Dies geht allerdings auf Kosten von anderen Funktionen wie beispielsweise der Verdauung. Bei langer, intensiver Aktivierung zeigen sich auch negative Folgen für das Immunsystem. Sind ausreichend Stresshormone im Körper unterwegs oder ist die Bedrohung vorbei, wird dies dem Gehirn zurückgemeldet und die Ausschüttung weiterer Hormone wird gestoppt. Das System regelt sich so von selbst und stellt den Körper wieder auf eine normale Funktionsweise ein.
Schädlich wird negativ erlebter Stress vor allem dann, wenn er chronisch ist. Bei dauerhaftem Stress schüttet der Körper permanent Hormone aus und die involvierten Organe sind anhaltend aktiv. Dies kann zur Folge haben, dass der Herzschlag schneller und die Atmung flacher wird, dass die Verdauung vernachlässigt und das Immunsystem heruntergefahren wird.
Langfristig können häufige Infektionen, Verdauungsstörungen, Konzentrations- und Schlafprobleme, Asthma und Herz-Kreislauf-Beschwerden auftreten. Damit dies nicht geschieht, braucht der Körper immer wieder Zeit, in der er sich nicht in Alarmbereitschaft befindet. Dies erreicht man, wenn man sich – sofern möglich – der belastenden Situation entzieht und sich Zeit zum Entspannen nimmt.

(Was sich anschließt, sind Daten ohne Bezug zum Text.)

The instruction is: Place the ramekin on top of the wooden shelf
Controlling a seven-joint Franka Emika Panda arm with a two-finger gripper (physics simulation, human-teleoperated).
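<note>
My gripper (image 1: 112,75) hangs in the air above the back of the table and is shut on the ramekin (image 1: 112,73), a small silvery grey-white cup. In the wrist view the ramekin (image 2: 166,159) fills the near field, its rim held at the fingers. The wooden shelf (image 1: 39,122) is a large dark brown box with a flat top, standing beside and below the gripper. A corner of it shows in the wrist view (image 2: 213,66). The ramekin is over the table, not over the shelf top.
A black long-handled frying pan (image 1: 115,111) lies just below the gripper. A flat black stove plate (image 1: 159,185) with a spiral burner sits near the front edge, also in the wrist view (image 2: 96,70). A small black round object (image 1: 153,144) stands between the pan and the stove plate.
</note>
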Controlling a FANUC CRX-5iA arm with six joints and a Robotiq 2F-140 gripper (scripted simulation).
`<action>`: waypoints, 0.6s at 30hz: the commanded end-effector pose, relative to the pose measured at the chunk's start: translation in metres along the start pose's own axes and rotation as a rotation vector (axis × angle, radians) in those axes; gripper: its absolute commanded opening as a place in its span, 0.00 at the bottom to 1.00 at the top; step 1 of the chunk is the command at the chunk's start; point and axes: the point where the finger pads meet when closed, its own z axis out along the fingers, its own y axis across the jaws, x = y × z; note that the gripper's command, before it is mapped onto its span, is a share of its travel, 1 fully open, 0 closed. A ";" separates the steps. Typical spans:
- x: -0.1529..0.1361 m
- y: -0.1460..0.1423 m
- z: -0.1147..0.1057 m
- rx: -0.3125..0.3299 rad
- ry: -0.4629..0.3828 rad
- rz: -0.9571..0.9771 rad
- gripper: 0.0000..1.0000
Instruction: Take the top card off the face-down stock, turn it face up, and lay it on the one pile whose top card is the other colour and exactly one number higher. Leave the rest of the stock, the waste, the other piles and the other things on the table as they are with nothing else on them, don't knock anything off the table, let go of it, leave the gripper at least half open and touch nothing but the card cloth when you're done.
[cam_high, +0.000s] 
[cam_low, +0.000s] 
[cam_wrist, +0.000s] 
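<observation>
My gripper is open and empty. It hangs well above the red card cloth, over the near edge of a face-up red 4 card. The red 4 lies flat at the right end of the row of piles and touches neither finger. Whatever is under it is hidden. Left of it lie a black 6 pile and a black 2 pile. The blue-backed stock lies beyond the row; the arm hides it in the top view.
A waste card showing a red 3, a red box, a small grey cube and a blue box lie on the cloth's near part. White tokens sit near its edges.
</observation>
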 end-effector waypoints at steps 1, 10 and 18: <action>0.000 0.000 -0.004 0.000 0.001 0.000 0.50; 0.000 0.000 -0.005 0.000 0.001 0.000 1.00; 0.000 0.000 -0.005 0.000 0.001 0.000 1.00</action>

Wie man Kindern beibringt, Stress zu reduzieren
Eltern können ihr Kind dabei unterstützen, dies herauszufinden und sich den für sie hilfreichen Ausgleich im Alltag zu schaffen. Am besten zeigen Sie ihm dazu verschiedene Möglichkeiten auf: Der 16-jährigen Tochter hilft vielleicht, wenn sie jeden Abend eine Stunde aus ihrem Leben erzählen darf. Dem 5-jährigen Sohn tut dagegen allenfalls ein Besuch im Schwimmbad gut, um auf andere Gedanken zu kommen.
Es gibt jedoch Dinge, die generell gegen Stress schützen. Gemeinsame Zeit mit dem Kind und Familienrituale wie zusammen zu Abend essen gehören dazu, ebenso wie Gutenachtgeschichten erzählen und gemeinsam Ausflüge unternehmen.
Schon früh lässt sich die Stressresistenz beim Kind fördern: beim geduldigen Beruhigen eines schreienden Säuglings oder beim Trösten des weinenden Kleinkinds. Je jünger ein Kind ist, desto stärker werden Stress und Gefühle über die erwachsenen Bezugspersonen reguliert. Sie helfen dem Säugling und dem Kind, seine Gefühle zu steuern und sich wieder zu beruhigen. Feinfühligkeit und eine gute Bindung sind wichtige Voraussetzungen, um die Bedürfnisse seines Kindes gut wahrzunehmen.
Die Autoren eines Anti-Stress-Trainings für Kinder haben untersucht, was jene Kinder anders machen, die widerstandsfähiger mit alltäglichen Stressoren umgehen. Sie fanden heraus: Es sind Strategien wie Selbstinstruktionen («Ich werde das schaffen») und Ablenkung, regelmässiger Sport sowie ein guter sozialer Rückhalt in Familie und Freundeskreis. Bei Eltern ist dies nicht anders: Sozialer Rückhalt und Kontakte sowie Bewegung gehören auch im Erwachsenenalter zu den wirksamen Mitteln gegen Stress. Ein wichtiger schützender Faktor über die ganze Lebesspanne hinweg ist zudem eine ausgewogene, gesunde Ernährung.
Tanzen Sie gemeinsam durchs Zimmer – das baut Stress ab. Noch besser: Yoga und natürlich: Ferien!
Neu gibt es auch technische Geräte, die mittels «Biofeedback» helfen, die Stressreaktion des Körpers besser steuern zu lernen: Sie messen das Stresslevel über die Haut an den Fingern und melden es an den Benutzer zurück. Körperübungen helfen, den Körper besser spüren und kontrollieren zu lernen.
Zum aktiven Stressabbau ist Bewegung jedoch wirksamer. Passt der Spaziergang nicht ins Tagesprogramm, tanzen Sie wenigstens eine Runde gemeinsam durchs Wohnzimmer! Besonders empfohlen werden Yoga (gute Wirkung ab 12 Minuten am Tag) sowie Aktivitäten bei Tageslicht – und natürlich das Schönste von allem: Ferien.